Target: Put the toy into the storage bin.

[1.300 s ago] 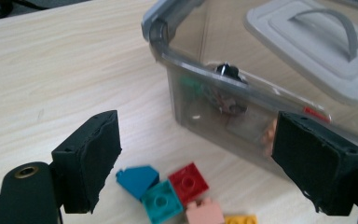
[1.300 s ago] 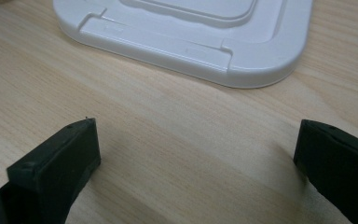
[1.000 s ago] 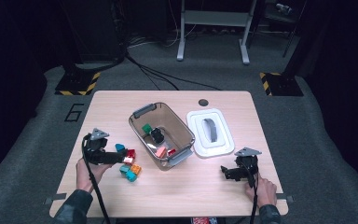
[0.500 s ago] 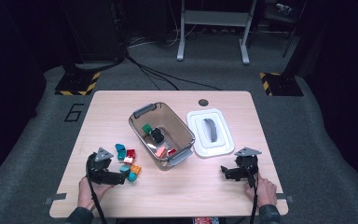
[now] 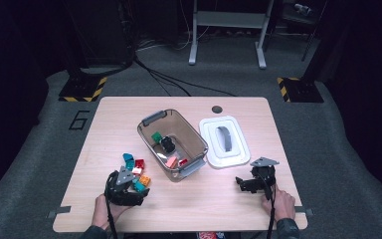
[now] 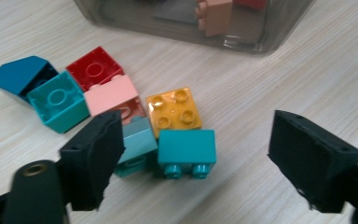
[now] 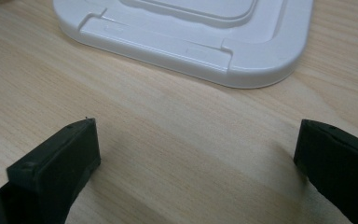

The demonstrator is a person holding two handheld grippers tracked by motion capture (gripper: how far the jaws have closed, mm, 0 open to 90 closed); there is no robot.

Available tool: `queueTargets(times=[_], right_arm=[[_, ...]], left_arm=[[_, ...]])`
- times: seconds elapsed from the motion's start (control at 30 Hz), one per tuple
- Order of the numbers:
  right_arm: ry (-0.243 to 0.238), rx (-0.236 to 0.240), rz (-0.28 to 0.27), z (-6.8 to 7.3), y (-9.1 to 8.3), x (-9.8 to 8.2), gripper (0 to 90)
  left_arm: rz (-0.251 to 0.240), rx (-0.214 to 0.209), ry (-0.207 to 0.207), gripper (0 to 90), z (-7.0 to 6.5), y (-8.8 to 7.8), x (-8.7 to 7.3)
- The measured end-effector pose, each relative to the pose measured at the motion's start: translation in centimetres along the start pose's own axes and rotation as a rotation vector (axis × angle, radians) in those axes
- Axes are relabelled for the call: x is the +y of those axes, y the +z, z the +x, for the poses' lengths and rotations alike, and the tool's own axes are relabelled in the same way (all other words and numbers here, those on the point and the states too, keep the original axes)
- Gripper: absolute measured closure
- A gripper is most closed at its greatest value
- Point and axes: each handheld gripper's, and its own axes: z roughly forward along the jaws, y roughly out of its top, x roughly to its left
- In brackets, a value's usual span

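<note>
Just in front of the clear bin (image 5: 173, 144), on the person's side of it, lay the heap of toy blocks (image 5: 135, 172), and nearest the left gripper (image 6: 191, 161) was a teal block (image 6: 187, 152) on its side, studs facing the camera. That block sat between the jaws, which had just been closing yet remained apart, the pads not pressing on it. Beside it, closer to the bin, lay a yellow block (image 6: 174, 111), a pale teal block (image 6: 138, 143), a pink block (image 6: 112, 97), a red block (image 6: 94, 68), another turquoise block (image 6: 57, 101) and a dark blue sloped piece (image 6: 21, 74). Inside the bin were more blocks, a salmon one (image 6: 214, 15) among them. To the right of the bin lay its white lid (image 5: 224, 141), and nearer the person than the lid the right gripper (image 7: 196, 154) rested low over bare table (image 7: 168, 126), its jaws wide apart with nothing between them
</note>
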Motion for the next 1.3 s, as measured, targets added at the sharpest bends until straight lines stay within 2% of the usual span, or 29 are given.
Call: queueTargets(times=[0.07,0.23,0.37,0.5,0.6,0.77,0.83,1.03,1.3], right_arm=[[0.0,0.0,0.0,0.0,0.0,0.0,0.0],[0.0,0.0,0.0,0.0,0.0,0.0,0.0],[0.0,0.0,0.0,0.0,0.0,0.0,0.0],[0.0,0.0,0.0,-0.01,0.0,0.0,0.0],[0.0,0.0,0.0,-0.01,0.0,0.0,0.0],[0.0,0.0,0.0,0.0,0.0,0.0,0.0],[0.0,0.0,0.0,0.0,0.0,0.0,0.0],[0.0,0.0,0.0,0.0,0.0,0.0,0.0],[0.0,0.0,0.0,0.0,0.0,0.0,0.0]], left_arm=[[0.013,0.008,0.02,28.2,-0.25,0.35,-0.03],[-0.008,0.01,0.013,33.2,-0.28,0.45,-0.03],[-0.001,0.011,0.045,35.8,-0.72,0.33,-0.16],[-0.012,0.012,0.036,35.7,-0.78,0.33,-0.25],[0.003,0.019,0.029,35.9,-0.37,0.43,-0.33],[0.015,0.029,0.026,38.4,-0.42,0.88,-0.53],[0.028,0.039,0.022,44.2,-0.44,0.95,-0.66],[0.023,0.056,0.0,55.3,-0.31,0.98,-0.93],[0.004,0.052,-0.004,58.5,-0.03,0.35,-0.64]])
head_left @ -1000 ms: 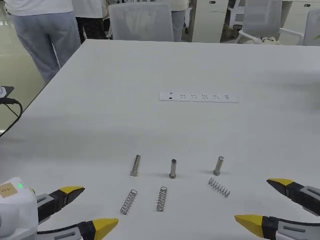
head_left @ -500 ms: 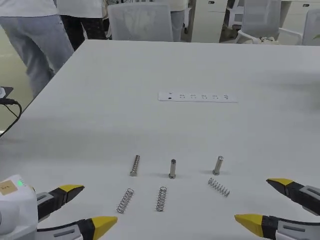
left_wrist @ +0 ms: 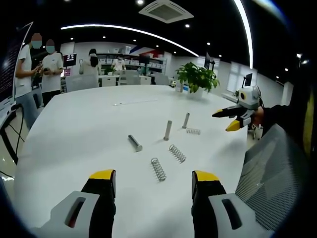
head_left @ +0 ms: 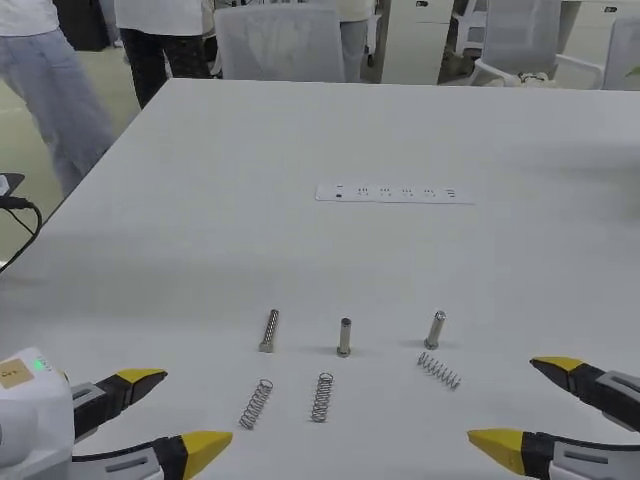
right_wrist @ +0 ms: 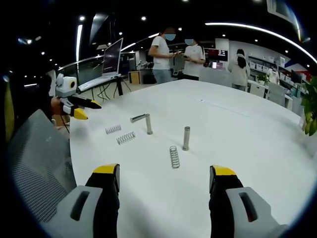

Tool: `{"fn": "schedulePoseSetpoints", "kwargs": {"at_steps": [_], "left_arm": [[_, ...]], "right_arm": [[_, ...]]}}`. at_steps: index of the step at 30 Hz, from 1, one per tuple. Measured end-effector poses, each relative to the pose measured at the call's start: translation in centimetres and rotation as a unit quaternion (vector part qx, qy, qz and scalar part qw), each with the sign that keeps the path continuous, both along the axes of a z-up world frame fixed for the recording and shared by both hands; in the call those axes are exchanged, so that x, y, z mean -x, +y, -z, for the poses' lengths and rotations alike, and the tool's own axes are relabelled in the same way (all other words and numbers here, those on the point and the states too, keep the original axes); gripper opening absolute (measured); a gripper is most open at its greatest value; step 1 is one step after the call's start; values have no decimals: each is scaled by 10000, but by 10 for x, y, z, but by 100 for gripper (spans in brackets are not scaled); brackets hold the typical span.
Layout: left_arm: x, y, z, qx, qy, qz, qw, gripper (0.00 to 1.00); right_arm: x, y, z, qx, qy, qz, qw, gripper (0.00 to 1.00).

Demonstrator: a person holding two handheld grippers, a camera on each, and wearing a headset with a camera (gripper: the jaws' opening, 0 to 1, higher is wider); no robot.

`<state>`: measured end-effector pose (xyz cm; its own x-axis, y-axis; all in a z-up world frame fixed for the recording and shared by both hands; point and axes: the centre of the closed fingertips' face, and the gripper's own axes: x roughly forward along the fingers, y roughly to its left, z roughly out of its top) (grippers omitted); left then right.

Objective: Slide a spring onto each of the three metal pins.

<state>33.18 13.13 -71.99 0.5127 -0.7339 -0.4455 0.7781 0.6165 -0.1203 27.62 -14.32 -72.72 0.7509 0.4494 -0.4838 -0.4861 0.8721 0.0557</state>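
Observation:
Three metal pins stand in a row on the white table (head_left: 200, 230): the left pin (head_left: 270, 330) lies on its side, while the middle pin (head_left: 344, 337) and right pin (head_left: 435, 329) are upright. In front of each lies a spring: left spring (head_left: 256, 403), middle spring (head_left: 322, 396), right spring (head_left: 438, 371). My left gripper (head_left: 172, 412) hovers open at the near left, and my right gripper (head_left: 522, 403) is open at the near right. Neither holds anything. The left gripper view has the springs (left_wrist: 158, 169) ahead of the open left gripper (left_wrist: 153, 177). The right gripper (right_wrist: 164, 171) faces a spring (right_wrist: 174, 156).
A white power strip (head_left: 392, 193) lies across the middle of the table. Chairs (head_left: 280, 42) and standing people (head_left: 160, 30) are beyond the far edge. A black cable (head_left: 20, 210) hangs off the left edge.
The people behind the table have walked to the left. Both grippers, the pins and the springs stay where they were.

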Motion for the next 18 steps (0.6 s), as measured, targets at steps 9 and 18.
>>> {"fn": "schedulePoseSetpoints", "kwargs": {"at_steps": [9, 18], "left_arm": [[-6, -5, -3, -27, -44, 68, 10000, 57], [-23, -8, -7, -72, -102, 143, 9998, 56]], "right_arm": [[2, 0, 0, 0, -3, 12, 10000, 73], [5, 3, -2, 9, -26, 41, 10000, 73]]}}
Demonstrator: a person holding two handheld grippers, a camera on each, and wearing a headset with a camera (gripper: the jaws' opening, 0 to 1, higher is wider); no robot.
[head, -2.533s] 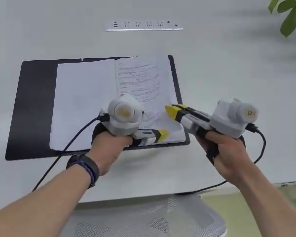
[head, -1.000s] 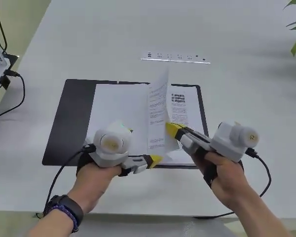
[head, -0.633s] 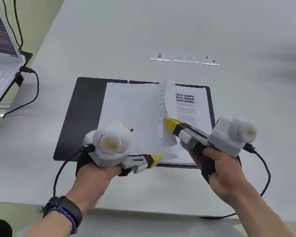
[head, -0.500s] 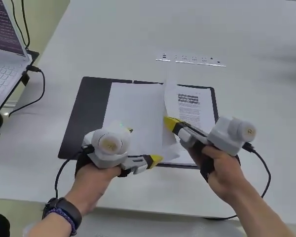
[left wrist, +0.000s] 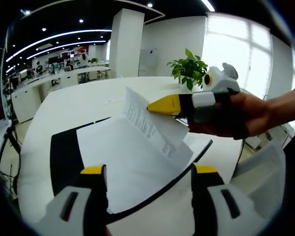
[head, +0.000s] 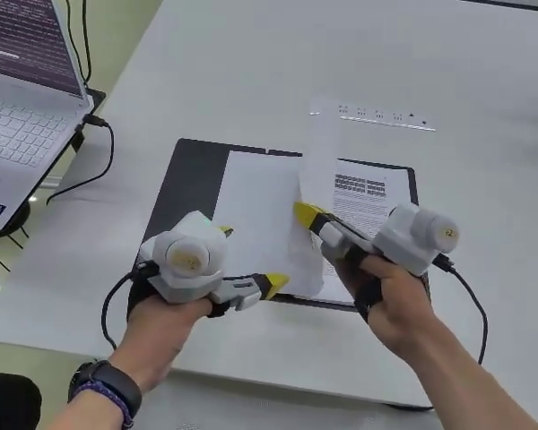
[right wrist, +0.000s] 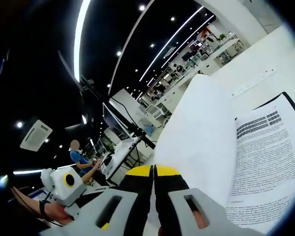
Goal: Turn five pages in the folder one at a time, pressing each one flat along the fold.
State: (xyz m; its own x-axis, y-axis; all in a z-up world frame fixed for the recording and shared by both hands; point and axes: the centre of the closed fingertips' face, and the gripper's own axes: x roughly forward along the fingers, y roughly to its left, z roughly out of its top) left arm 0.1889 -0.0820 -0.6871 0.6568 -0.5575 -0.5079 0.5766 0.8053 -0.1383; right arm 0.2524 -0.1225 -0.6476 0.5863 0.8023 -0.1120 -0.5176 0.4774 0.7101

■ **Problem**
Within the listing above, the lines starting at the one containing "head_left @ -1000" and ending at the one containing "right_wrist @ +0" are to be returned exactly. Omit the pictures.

■ **Exercise solution**
head_left @ -1000 ms: 
head_left @ -500 ms: 
left_wrist @ +0 ms: 
head_left @ +0 ms: 
right_wrist @ +0 ms: 

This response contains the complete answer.